Controlled synthesis of Pt nanoparticles via seeding growth and their shape-dependent catalytic activity.

Through a seed-mediated growth route, Pt nanoparticles (NPs) with tunable shape and size were prepared, such as octahedral, cuboctahedral, branched and rice-like. Three nanometer Pt NPs were prepared and dispersed in oleyl amine to form seed solution and then Pt precursor (platinum acetylacetonate (Pt(acac)(2))) was added. Under high temperature, oleyl amine as both reducing and protective agents can reduce Pt precursor to Pt atoms which selectively deposit on seeds surface to form variously structured Pt NPs. By adjusting the reactive conditions (the molar ratio of Pt metals from Pt(acac)(2) and seed (PPS), the seed diameter, the addition route of Pt(acac)(2)), the NPs growth could be controlled to fall into kinetic or thermodynamic regime, producing variously shaped NPs.

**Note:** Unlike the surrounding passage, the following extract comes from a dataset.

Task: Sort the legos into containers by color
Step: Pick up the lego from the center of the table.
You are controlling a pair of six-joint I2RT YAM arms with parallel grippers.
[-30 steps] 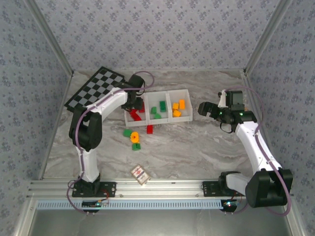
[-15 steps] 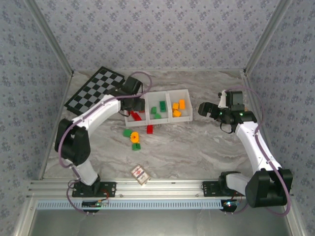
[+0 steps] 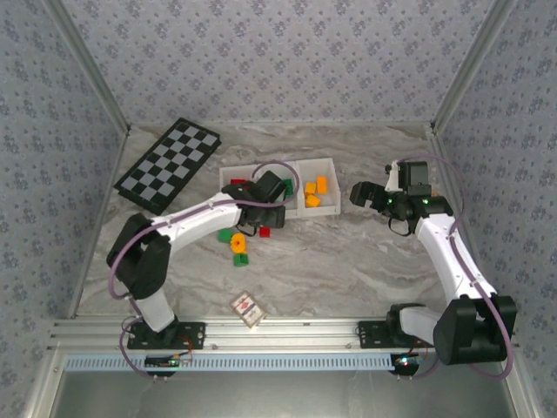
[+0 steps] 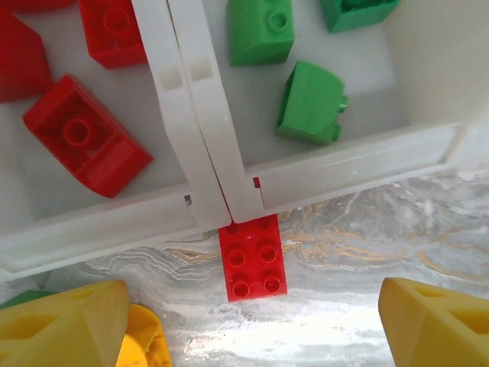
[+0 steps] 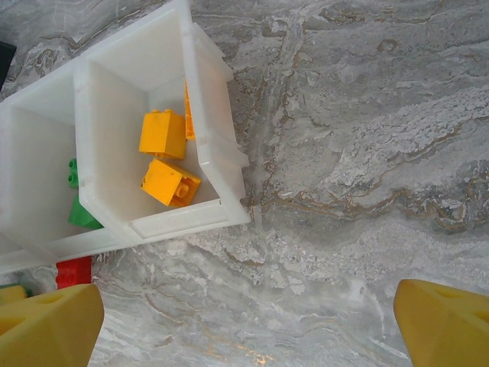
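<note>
Holding the left fingers (image 4: 61,325) wide apart and empty, flanking a red lego (image 4: 252,260) lying on the table (image 4: 367,252) just ahead. Touching the tray (image 4: 359,164) at the junction of the red and green compartments, pointing its long axis away from that wall, offering its narrow width. Spreading the right fingers (image 5: 46,329) open too, well apart past the orange-yellow compartment. Judging the left arm nearer. Catching loose green and yellow legos (image 3: 238,246) in the top view, the wall contact in the left wrist view.

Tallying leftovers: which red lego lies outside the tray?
The flat red lego on the table, against the tray wall; other reds sit inside.
</note>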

On the basis of observed results, a reaction mechanism in which the resulting NP shape had strong dependence on c/s (c=precursor concentration, s=available deposition surface area) was figured out. The obtained NPs were supported on black carbon to act as Pt/C catalysts for oxidization of methanol and results show that the catalysts from branched NPs had higher catalytic activity and stability than ones from polyhedral NPs.